Plant medicine, of course, is being embraced by all sorts of athletes, regardless of their status as mainstream or extreme. Cannabis was the first, and we’ve already seen pro hockey, baseball and basketball back away from its previously draconian status. Psychedelics are just starting to gain momentum, with advocates like Aaron Rodgers, Daniel Carcillo and Kenny Stills not only speaking out on their effectiveness, but in Carcillo’s case founding his own startup While the World Anti-Doping Agency has backed away from persecuting athletes for CBD, you can still catch hell for having even a little THC in your bloodstream because it not only might enhance your performance, but it “violates the spirit of sport’ because of the stigma attached to it — a stigma based on large part on lies and ignorance, but a powerful one all the same. (Matter of fact, the stigma is so strong, it extends to psychedelics, even though the existence of testing for such substances is non-existent at the moment.)
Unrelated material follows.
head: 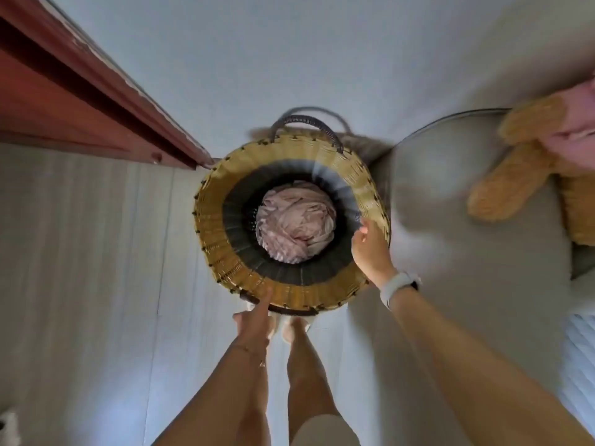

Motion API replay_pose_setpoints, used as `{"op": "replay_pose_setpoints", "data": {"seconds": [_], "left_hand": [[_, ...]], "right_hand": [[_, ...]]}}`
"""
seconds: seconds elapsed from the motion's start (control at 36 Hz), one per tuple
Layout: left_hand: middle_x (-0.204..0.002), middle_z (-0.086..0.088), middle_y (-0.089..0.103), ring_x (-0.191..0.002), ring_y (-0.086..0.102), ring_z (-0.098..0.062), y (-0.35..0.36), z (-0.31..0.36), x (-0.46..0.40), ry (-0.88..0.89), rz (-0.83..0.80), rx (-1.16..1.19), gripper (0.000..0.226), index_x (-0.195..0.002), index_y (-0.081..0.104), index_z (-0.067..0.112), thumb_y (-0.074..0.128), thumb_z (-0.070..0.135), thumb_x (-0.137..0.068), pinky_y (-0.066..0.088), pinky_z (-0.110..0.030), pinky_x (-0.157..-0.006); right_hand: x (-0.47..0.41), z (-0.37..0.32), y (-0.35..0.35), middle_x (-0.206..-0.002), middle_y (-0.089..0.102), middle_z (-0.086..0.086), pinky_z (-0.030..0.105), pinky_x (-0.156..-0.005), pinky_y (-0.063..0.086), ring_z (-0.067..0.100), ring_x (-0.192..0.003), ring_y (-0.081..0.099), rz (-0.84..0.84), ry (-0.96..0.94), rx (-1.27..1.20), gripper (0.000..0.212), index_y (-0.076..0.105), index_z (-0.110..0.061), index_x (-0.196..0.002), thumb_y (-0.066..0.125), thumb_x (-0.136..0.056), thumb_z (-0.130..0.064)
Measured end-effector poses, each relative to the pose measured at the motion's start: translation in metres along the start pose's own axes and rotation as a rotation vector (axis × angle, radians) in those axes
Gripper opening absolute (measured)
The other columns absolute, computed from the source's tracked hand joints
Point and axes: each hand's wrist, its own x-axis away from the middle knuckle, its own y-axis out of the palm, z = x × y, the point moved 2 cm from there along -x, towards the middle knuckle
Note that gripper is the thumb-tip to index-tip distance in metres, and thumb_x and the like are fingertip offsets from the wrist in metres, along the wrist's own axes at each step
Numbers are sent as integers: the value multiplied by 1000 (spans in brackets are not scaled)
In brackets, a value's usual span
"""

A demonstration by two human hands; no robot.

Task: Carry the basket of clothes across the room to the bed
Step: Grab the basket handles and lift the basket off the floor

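Note:
A round woven basket (219, 220), yellow with a dark band inside, stands on the floor right below me, against the wall. Crumpled pale pink clothes (296, 220) lie at its bottom. One dark handle (306, 122) rises at the far rim; another lies at the near rim. My right hand (370, 252), with a white watch on the wrist, clasps the basket's right rim, thumb inside. My left hand (256, 317) is at the near rim. Its index finger is stretched onto the weave and the other fingers are curled by the near handle; whether they grip it is unclear.
A red-brown wooden door frame (80, 91) runs along the left. A grey rounded seat (467, 220) touches the basket's right side, with an orange plush toy (515, 175) on it. Pale plank floor (96, 252) lies to the left. My legs stand just behind the basket.

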Motion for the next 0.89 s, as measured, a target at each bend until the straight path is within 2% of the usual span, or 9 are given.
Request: {"op": "replay_pose_setpoints", "data": {"seconds": [0.11, 0.25, 0.39, 0.5, 0.58, 0.67, 0.75, 0.81, 0.89], "left_hand": [[-146, -12, 42, -130, 45, -38, 20, -4, -32, 10, 62, 166, 77, -138, 28, 14, 67, 42, -78, 37, -53, -106], [-88, -5, 62, -92, 60, -30, 23, -9, -48, 173, 210, 100, 11, -87, 55, 17, 48, 25, -91, 51, -46, -94], [-67, -8, 62, -62, 59, -20, 22, -9, -48, 192, 215, 135, 31, -64, 55, 13, 44, 16, -93, 53, -35, -74], [-61, -6, 55, -59, 54, -20, 19, -4, -40, 197, 243, 189, 35, -63, 52, 12, 42, 19, -95, 54, -37, -72], [-60, -6, 52, -57, 51, -19, 12, -2, -34, 197, 270, 227, 34, -65, 52, 12, 40, 20, -96, 48, -32, -60], [-68, -5, 55, -71, 57, -27, -1, 2, -25, 188, 317, 225, 32, -83, 61, 4, 39, 23, -96, 50, -37, -70], [-97, -15, 64, -101, 61, -37, -18, 9, -13, 241, 381, 167, 38, -111, 60, -4, 38, 23, -96, 48, -40, -84], [-105, -24, 65, -100, 61, -40, -34, 16, -3, 329, 405, 130, 38, -106, 61, -4, 38, 24, -94, 49, -41, -83], [-78, -19, 55, -73, 51, -29, -63, 26, 19, 490, 434, 56, 31, -77, 54, 5, 39, 27, -91, 40, -36, -66]], "right_hand": [[-57, -37, 0, -138, 41, 24, 38, -108, 31, 36, -129, 38, 110, -204, 98, 48, 36, 2, -132, 36, -88, -16], [-104, -86, 3, -142, 35, 23, 33, -109, 22, 34, -134, 30, 189, -411, 260, 53, 27, 0, -139, 42, -90, -12], [-121, -125, 11, -141, 39, 20, 42, -108, 31, 35, -131, 36, 169, -516, 374, 50, 30, -1, -136, 39, -92, -23], [-117, -134, 12, -114, 54, 23, 43, -88, 41, 39, -110, 51, 90, -506, 329, 38, 44, 5, -116, 37, -93, -25], [-99, -128, 12, -96, 58, 24, 40, -75, 34, 37, -94, 52, 34, -582, 392, 24, 52, -1, -95, 40, -94, -21], [-73, -111, 14, -92, 53, 22, 37, -74, 32, 35, -92, 50, 4, -606, 381, 27, 51, 3, -97, 40, -95, -21], [-48, -92, 6, -84, 44, 12, 30, -70, 28, 23, -79, 40, 14, -557, 221, 16, 43, -6, -89, 41, -95, -21], [-29, -81, -3, -73, 44, 7, 27, -65, 26, 21, -67, 38, 27, -525, 154, 15, 36, -11, -85, 41, -95, -20], [5, -66, -14, -63, 39, 4, 31, -61, 28, 21, -57, 36, 29, -470, 75, 19, 40, -7, -81, 40, -95, -21]]}}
Still, as more people stand up, those attitudes start to crumble. Take Nick Diaz, who has been suspended from UFC, yet still recently publicly puffed on CBD before UFC 241. Bringing plant medicine directly into the rule-based world of competitive sport versus the unregulated backcountry of extreme, experimental sports is where we find ourselves today.

But all I have to do is to see the new-school skiiers on Squaw Valley today on Instagram to know that people are still pushing it wherever you go. The new-schoolers I see are truly fearless and taking it to even higher levels. As they reach for plant medicine, they will most likely be using it for its wellness benefits and as a sleep moderator. In The Rise of Superman, Steven Kotler speaks about the achievement of boundary-breaking performance through achieving flow. Properly harnessed, cannabis can help today’s boundary breakers achieve that more quickly and move a lot farther than those who used to sneak it in under pine boughs or on a gondola. They will find a new way to work with this tool, and maybe it won’t be as alternative since everyone will be able to do it. But it will be different. So bring it on.